¹ Molecular Imaging Program at Stanford (MIPS), Department of Radiology and Bio-X Program, Stanford University, Stanford, California
² Radioisotopes Program, Pacific Northwest National Laboratory, Richland, Washington
³ Industrial and Physical Pharmacy, School of Health Sciences, Purdue University, West Lafayette, Indiana

Integrin _vß₃ plays a critical role in tumor-induced angiogenesis and metastasis and has become a promising diagnostic indicator and therapeutic target for various solid tumors. Radiolabeled RGD peptides that are integrin specific can be used for noninvasive imaging of integrin expression level as well as for integrin-targeted radionuclide therapy.
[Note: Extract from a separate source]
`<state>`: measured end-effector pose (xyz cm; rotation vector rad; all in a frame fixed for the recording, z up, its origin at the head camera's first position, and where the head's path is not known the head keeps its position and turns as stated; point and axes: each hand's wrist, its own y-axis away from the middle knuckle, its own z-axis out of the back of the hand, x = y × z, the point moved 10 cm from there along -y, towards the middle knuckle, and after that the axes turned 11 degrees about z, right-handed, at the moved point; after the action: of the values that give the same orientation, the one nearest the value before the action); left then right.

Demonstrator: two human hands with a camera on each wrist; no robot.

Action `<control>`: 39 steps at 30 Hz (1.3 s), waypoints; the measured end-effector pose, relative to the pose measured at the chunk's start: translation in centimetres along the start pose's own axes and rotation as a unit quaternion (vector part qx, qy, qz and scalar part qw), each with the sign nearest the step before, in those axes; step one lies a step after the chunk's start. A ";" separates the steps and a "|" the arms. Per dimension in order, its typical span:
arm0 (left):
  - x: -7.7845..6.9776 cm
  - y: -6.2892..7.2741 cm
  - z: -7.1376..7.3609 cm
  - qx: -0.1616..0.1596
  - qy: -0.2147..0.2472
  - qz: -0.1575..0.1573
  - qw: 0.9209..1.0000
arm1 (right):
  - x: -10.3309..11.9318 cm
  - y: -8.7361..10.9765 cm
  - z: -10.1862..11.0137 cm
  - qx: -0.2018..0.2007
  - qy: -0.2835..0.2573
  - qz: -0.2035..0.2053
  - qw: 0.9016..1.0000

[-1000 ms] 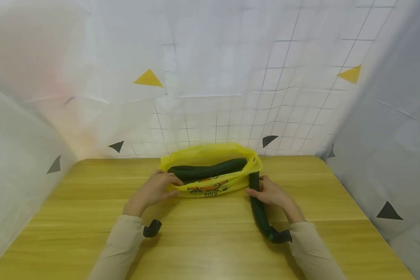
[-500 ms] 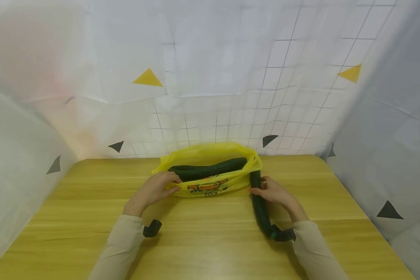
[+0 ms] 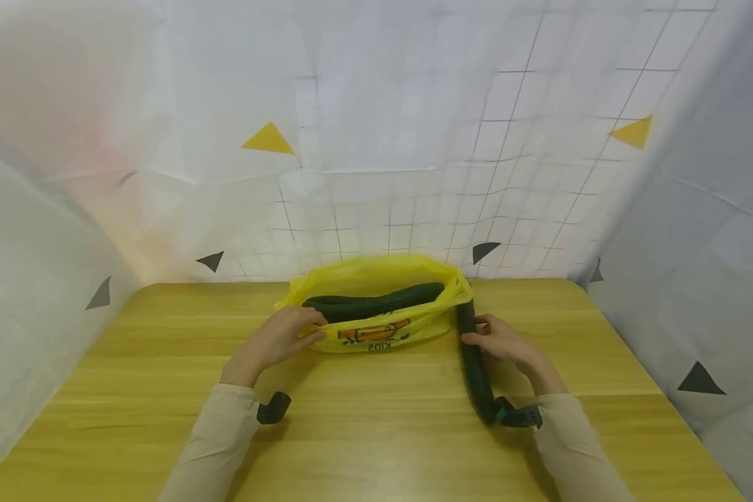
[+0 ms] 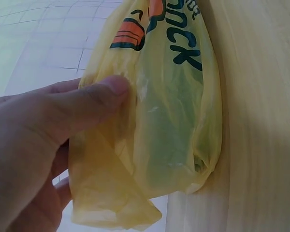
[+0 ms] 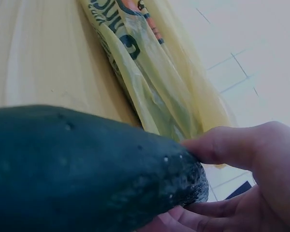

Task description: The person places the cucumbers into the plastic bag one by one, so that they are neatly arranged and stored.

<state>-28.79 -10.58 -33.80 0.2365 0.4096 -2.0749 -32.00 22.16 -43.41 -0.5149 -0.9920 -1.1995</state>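
A yellow plastic bag (image 3: 427, 328) with a printed carrot-like picture and letters lies on its side on the table, its mouth spread. Dark green cucumbers (image 3: 383, 304) lie inside; their exact number cannot be told. My left hand (image 3: 277, 343) pinches the bag's near rim at the left end; in the left wrist view the thumb (image 4: 117, 86) presses the film. With my right hand (image 3: 505, 346) I hold another long cucumber (image 3: 475, 373) just outside the bag's right end. Its far end is beside the rim, and thumb and fingers grip it near that end (image 5: 135, 169).
The wooden table (image 3: 376, 425) reaches back to a white sheet wall (image 3: 376, 139) with grid lines and triangle marks. Sheets also stand at both sides. A black wrist mount (image 3: 273, 408) juts from the left sleeve, another (image 3: 519, 415) from the right.
My right hand and its cucumber have shifted a little to the right, away from the bag's right end. My left hand stays on the rim, and the bag has hardly moved.
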 end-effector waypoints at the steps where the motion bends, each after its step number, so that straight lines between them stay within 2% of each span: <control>1: -0.1 0.0 0.1 -0.004 -0.001 -0.005 1.000 | 0.0 0.1 0.2 0.000 -0.003 0.001 1.000; 6: -0.6 0.0 0.5 -0.015 0.001 -0.023 1.000 | 0.3 0.4 1.6 -0.010 -0.012 0.007 1.000; 12: -0.8 0.0 0.7 -0.010 0.012 -0.027 1.000 | 1.6 1.1 3.7 -0.030 -0.016 0.035 0.999; 16: -0.8 0.1 0.5 -0.004 0.018 -0.020 1.000 | 2.4 1.6 5.3 -0.057 -0.013 0.057 0.997; 22: -1.2 0.1 0.5 0.008 0.030 -0.010 0.999 | 3.6 2.7 7.1 -0.107 -0.036 0.078 0.991; 28: -1.4 0.0 0.4 0.020 0.028 -0.002 0.999 | 5.9 3.1 7.8 -0.147 -0.075 0.128 0.978; 36: -2.1 -0.1 0.5 0.015 0.029 -0.020 0.999 | 10.2 2.9 8.5 -0.193 -0.102 0.208 0.954; 39: -2.3 -0.1 0.8 0.008 0.024 -0.023 0.999 | 11.6 2.4 8.8 -0.215 -0.127 0.230 0.941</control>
<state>-27.76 -9.00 -32.33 0.2887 0.4303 -2.1224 -32.47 23.75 -28.77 -1.2037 -0.7585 -0.9330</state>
Methods: In this study we developed a tetrameric RGD peptide tracer ⁶⁴Cu-DOTA-E{E[c(RGDfK)]₂}₂ (DOTA is 1,4,7,10-tetraazacyclododecane-N,N',N'',N'''-tetraacetic acid) for PET imaging of integrin _vß₃ expression in female athymic nude mice bearing the subcutaneous UG87MG glioma xenografts. Results: The RGD tetramer showed significantly higher integrin binding affinity than the corresponding monomeric and dimeric RGD analogs, most likely due to a polyvalency effect. The radiolabeled peptide showed rapid blood clearance (0.61 ± 0.01 %ID/g at 30 min and 0.21 ± 0.01 %ID/g at 4 h after injection, respectively [%ID/g is percentage injected dose per gram]) and predominantly renal excretion. Tumor uptake was rapid and high, and the tumor washout was slow (9.93 ± 1.05 %ID/g at 30 min after injection and 4.56 ± 0.51 %ID/g at 24 h after injection). The metabolic stability of ⁶⁴Cu-DOTA-E{E[c(RGDfK)]₂}₂ was determined in mouse blood, urine, and liver and kidney homogenates at different times after tracer injection. The average fractions of intact tracer in these organs at 1 h were approximately 70%, 58%, 51%, and 26%, respectively. Noninvasive microPET studies showed significant tumor uptake and good contrast in the subcutaneous tumor-bearing mice, which agreed well with the biodistribution results. Integrin _vß₃ specificity was demonstrated by successful blocking of tumor uptake of ⁶⁴Cu-DOTA-E{E[c(RGDfK)]₂}₂ in the presence of excess c(RGDyK) at 1 h after injection. The highest absorbed radiation doses determined for the human reference adult were received by the urinary bladder wall (0.262 mGy/MBq), kidneys (0.0296 mGy/MBq), and liver (0.0242 mGy/MBq). The average effective dose resulting from a single ⁶⁴Cu-DOTA-E{E[c(RGDfK)]₂}₂ injection was estimated to be 0.0164 mSv/MBq. Conclusion: The high integrin and avidity and favorable biokinetics make ⁶⁴Cu-DOTA-E{E[c(RGDfK)]₂}₂ a promising agent for peptide receptor radionuclide imaging and therapy of integrin-positive tumors.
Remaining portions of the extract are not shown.